“Eu vou te contar minha história e você irá achar que é mentira”, escreveu Fernanda Young no poema “Nada é bom para mim”, recitado no documentário Fernanda Young — Foge-me ao Controle, que estreia nos cinemas no dia 29 de agosto de 2024. Dirigido por Susanna Lira, o longa-metragem mergulha no universo criativo da escritora, apresentadora e roteirista, e emerge no seu íntimo feminino e maternal em uma viagem poética pela sua vida.
Com cerca de 90 minutos de duração, o documentário conduz toda a sua narrativa usando um traço particular de Young: o rebuliço criativo. Sem qualquer linearidade temporal, Susanna escolheu manifestar a vida da multi-artista através de trechos de suas obras, desenhos de seus diários pessoais, poemas e roteiros de uma vida repleta de produções.

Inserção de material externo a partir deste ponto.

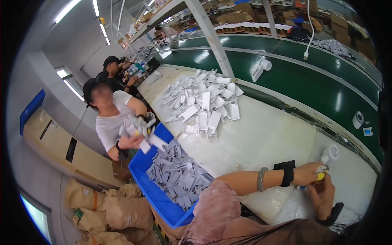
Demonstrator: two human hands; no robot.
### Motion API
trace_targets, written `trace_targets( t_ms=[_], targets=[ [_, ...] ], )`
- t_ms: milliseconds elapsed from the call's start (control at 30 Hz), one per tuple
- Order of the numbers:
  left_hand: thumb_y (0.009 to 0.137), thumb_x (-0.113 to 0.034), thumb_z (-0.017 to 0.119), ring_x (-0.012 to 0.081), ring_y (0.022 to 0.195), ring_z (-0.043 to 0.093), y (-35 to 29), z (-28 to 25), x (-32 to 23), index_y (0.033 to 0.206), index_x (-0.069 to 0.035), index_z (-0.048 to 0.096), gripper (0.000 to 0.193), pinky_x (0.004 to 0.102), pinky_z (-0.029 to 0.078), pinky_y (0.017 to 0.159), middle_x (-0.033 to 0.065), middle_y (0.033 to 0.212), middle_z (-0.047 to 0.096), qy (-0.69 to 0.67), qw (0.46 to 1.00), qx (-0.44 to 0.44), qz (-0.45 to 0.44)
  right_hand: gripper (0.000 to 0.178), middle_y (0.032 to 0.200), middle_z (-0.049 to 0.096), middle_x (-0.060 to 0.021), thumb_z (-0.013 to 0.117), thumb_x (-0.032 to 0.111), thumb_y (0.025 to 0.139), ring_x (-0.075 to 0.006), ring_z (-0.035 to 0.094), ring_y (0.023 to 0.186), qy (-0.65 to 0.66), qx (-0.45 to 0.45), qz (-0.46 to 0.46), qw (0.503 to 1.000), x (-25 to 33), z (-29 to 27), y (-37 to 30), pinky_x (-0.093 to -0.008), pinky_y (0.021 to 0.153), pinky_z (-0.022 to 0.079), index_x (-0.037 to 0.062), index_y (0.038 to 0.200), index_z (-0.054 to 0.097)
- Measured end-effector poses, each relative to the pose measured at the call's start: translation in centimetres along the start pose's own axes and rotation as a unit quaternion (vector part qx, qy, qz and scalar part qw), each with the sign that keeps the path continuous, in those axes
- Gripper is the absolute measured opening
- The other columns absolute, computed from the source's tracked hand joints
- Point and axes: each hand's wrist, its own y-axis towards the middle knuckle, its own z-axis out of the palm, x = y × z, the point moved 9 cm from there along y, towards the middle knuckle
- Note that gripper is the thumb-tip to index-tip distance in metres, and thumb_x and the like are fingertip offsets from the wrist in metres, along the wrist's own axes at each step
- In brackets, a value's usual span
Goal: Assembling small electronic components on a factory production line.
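"In the head view, where is the piece?"

"Lower right of the frame: a white, round-headed plastic device with a dotted face point(332, 152) shows just beyond the hands, over the pale, film-covered bench point(261, 143)."

"And the hands?"

"The left hand point(306, 174) and right hand point(324, 194) are close together, fingers curled near its lower end; what each pinches is hidden, so one cannot tell."

"How would it handle?"

"Probably light, stiff and slightly slippery, its face perhaps easily scuffed. The narrower part below the head looks the best hold."

"Any writing?"

"None legible on it. A small white plastic unit with a blue panel point(368, 131), right edge, is too small to read."
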Motion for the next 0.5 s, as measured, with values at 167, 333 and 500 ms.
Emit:
trace_targets(
  t_ms=[167, 333, 500],
  targets=[
    [0.091, -0.010, 0.051, 0.0138, 0.060, 0.059, -0.5, -0.1, -1.0, 0.110, -0.002, 0.048, 0.022, 0.0255, 0.048, 0.054, 0.0084, 0.081, 0.062, -0.126, 0.988, 0.034, -0.081, 0.039, 0.102, 0.058, -0.0132, 0.058, -0.005, 0.079, -0.0231, 0.056, 0.098, -0.155, -0.018, -0.038, 0.987, -1.0, -4.5, 0.0, -0.0317, 0.087, 0.042, 0.0000, 0.117, 0.053],
    [0.090, -0.014, 0.053, 0.0113, 0.053, 0.057, -2.1, 1.3, -3.3, 0.108, -0.002, 0.051, 0.022, 0.0240, 0.044, 0.047, 0.0048, 0.069, 0.061, -0.006, 0.983, 0.169, -0.072, 0.047, 0.126, 0.050, -0.0159, 0.056, -0.009, 0.069, -0.0390, 0.036, 0.132, -0.305, -0.008, -0.176, 0.936, 3.4, -2.2, 0.2, -0.0424, 0.107, 0.029, 0.0024, 0.115, 0.057],
    [0.087, -0.014, 0.056, 0.0114, 0.053, 0.058, -3.1, 1.5, -4.6, 0.105, -0.001, 0.055, 0.022, 0.0234, 0.045, 0.048, 0.0053, 0.068, 0.061, -0.031, 0.969, 0.227, -0.087, 0.036, 0.116, 0.056, -0.0133, 0.055, -0.009, 0.070, -0.0400, 0.038, 0.131, -0.257, 0.047, -0.160, 0.952, 3.8, -1.9, -0.2, -0.0421, 0.100, 0.037, 0.0019, 0.104, 0.058]
  ],
)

Fernanda Young – Foge-me ao controle é uma obra que permite um espaço seguro para as produções e intimidades de Young falarem por si só — toda a montagem do filme é feita a partir de uma vida criativa de Fernanda Young. Trechos dos livros “A Mão Esquerda de Vênus”, “Vergonha dos Pés” e “Tudo O Que Você Não Soube” conduzem o longa em com profundeza poética que por vezes é aliviada pelo humor ácido da escritora que ficou conhecida, sobretudo, pela série brasileira “Os Normais”, com Fernanda Torres e Fernando Guimarães.
Enquanto uma figura pública conhecida por suas fortes opiniões e personalidade quase anárquica, Fernanda Young é retratada como uma mulher consciente de suas próprias dores e traumas, doenças crônicas e questões psicológicas — ela mesma fala sobre como a depressão toma suas escritas e desenhos e como sua dislexia diagnosticada enquanto adolescente foi um fator determinante para explorar ainda mais seu lado escritora. A asma, inclusive por diversas vezes mencionada no documentário, foi a causa de sua morte em agosto de 2019, aos 49 anos.
Além de suas próprias batalhas internas e sua maneira de se expressar no mundo, o documentário ainda explora um retrato intimista de Fernanda Young através de trechos de entrevistas sobre sua relação com seu marido, também roteirista, Alexandre Machado, e sua relação com a maternidade junto aos seus quatro filhos, Cecília, Estela, Catarina e John. As reflexões vão além dos poemas profundos, mas também são pautas do documentário a vivência feminina e o corpo como expressão artística.
Fernanda Young – Foge-me ao Controle é tão disruptivo quanto a artista se propôs a ser em vida. A desordem proposital de informações junto a relatos poéticos da vivência apresentam uma Fernanda quase que de carne e osso — sem o peso que o sobrenome carrega em excelências líricas. Não é uma produção biográfica dentro dos moldes, mas tampouco Young foi.
Para quem não conhece a roteirista, apresentadora e escritora, provavelmente sairá dos cinemas parando na próxima livraria em busca de uma obra sua, já os fãs provavelmente irão voltar para casa com um apego nostálgico das aventuras de Rui e Vani. Ao fim, o documentário faz jus ao principal traço de Fernanda Young em vida: a habilidade em permitir que a arte conte sua história por ela mesma através do furor, da rebeldia e das intensidades de alguém que passou longe de todos os adereços do ordinário.